Pet-friendly dorms also are popping up where students can bring their dogs or cats from home. Want to check out a pet? It's possible at Harvard Medical School and Yale Law School, which both have resident therapy dogs in their libraries that can be borrowed through the card catalog just like a book.

Some dogs, like Harvard Medical School's resident shih tzu Cooper, hold regular office hours. Researcher Loise Francisco-Anderson owns Cooper and said she got permission to bring him to campus after her husband read that Yale Law School had a therapy dog on campus named Monty.

Cooper, who sports a crimson scarf with paw prints on it, is so popular that undergraduate students have been petitioning for him to spend time on their side of campus. Many of them take the shuttle across the river to the medical school just to visit the dog on Tuesdays and Thursdays. "You can release some of the emotions to a pet that you can't to a human. A pet keeps it confidential. You don't have to worry about someone else saying, 'Oh, I think she's having a nervous breakdown over the science exam,'" said Francisco-Anderson.

Most schools, like Emory, partner with organizations that train companion dogs so that the canines get their social training while students get stress relief.

Others, like at Harvard, have faculty members bring their dogs -- which are certified to be therapy animals -- to campus certain hours during the week.

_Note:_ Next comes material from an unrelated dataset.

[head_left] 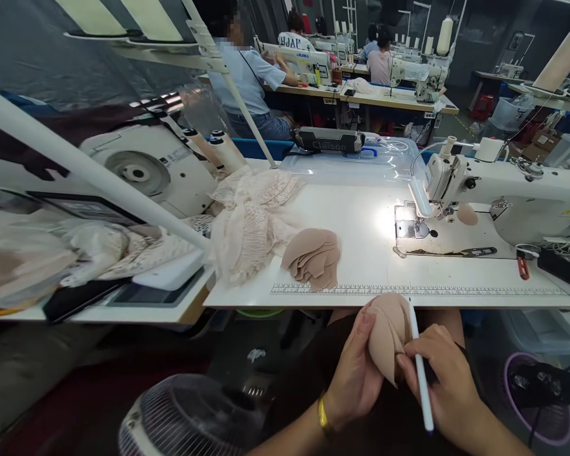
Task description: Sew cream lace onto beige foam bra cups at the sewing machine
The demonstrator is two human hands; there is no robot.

The service is almost always free for students.

Research shows that interaction with pets decreases the level of cortisol -- or stress hormone -- in people and increases endorphins, known as the happiness hormone. Scant research exists on the how pet programs on college campuses help students cope with stress.

That's why Kathleen Adamle, a nursing professor at Kent State, hopes to garner a grant so she can conduct research as part of her Dogs on Campus program. Adamle launched the program in 2006 with just her dog and has since added 11 other therapy canines to the team that visits dorms regularly throughout the year.

The dogs belong to Adamle or other community members and are certified therapy dogs.

She has plenty of anecdotal evidence that her program works. As soon as there's a tragedy on campus -- a student dies in a car wreck, for example -- dorms scramble to book the dog team to help comfort upset students, she says.

"I don't care if it's 10 at night, we go to that dorm and sit on the floor. The kids are crying, and they grab the dog and put their face in the fur and just let it go," Adamle said.

Since 2006, Macalester College in St. Paul, Minn., has asked faculty and alumni to bring their dogs to campus during finals as part of the Dog Day Afternoon program. At Kenyon College in Ohio, the counseling center and dorms offer puppy play dates with Sunny the yellow lab and Sam the poodle-Chihuahua mix.

Last month, Indiana University students romped around with dogs in the first ever Rent-a-Puppy day. For $5, students could book time with one of 20 puppies from the local animal shelter -- and could adopt them if they couldn't bear to say goodbye.

First-year Emory law student Anna Idelevich took a break from studying for exams at the library on a recent afternoon to visit Stanley and Hooch, two golden retrievers training to be companion dogs for disabled owners. The private university brought in the dogs as part of a new program to help students cope with the stress of exams.

"I've literally been here every day. This is the best thing that's ever happened to me," said Idelevich, 22. "They couldn't have thought of a better way to relieve stress. If they don't do it next year, I'll be upset."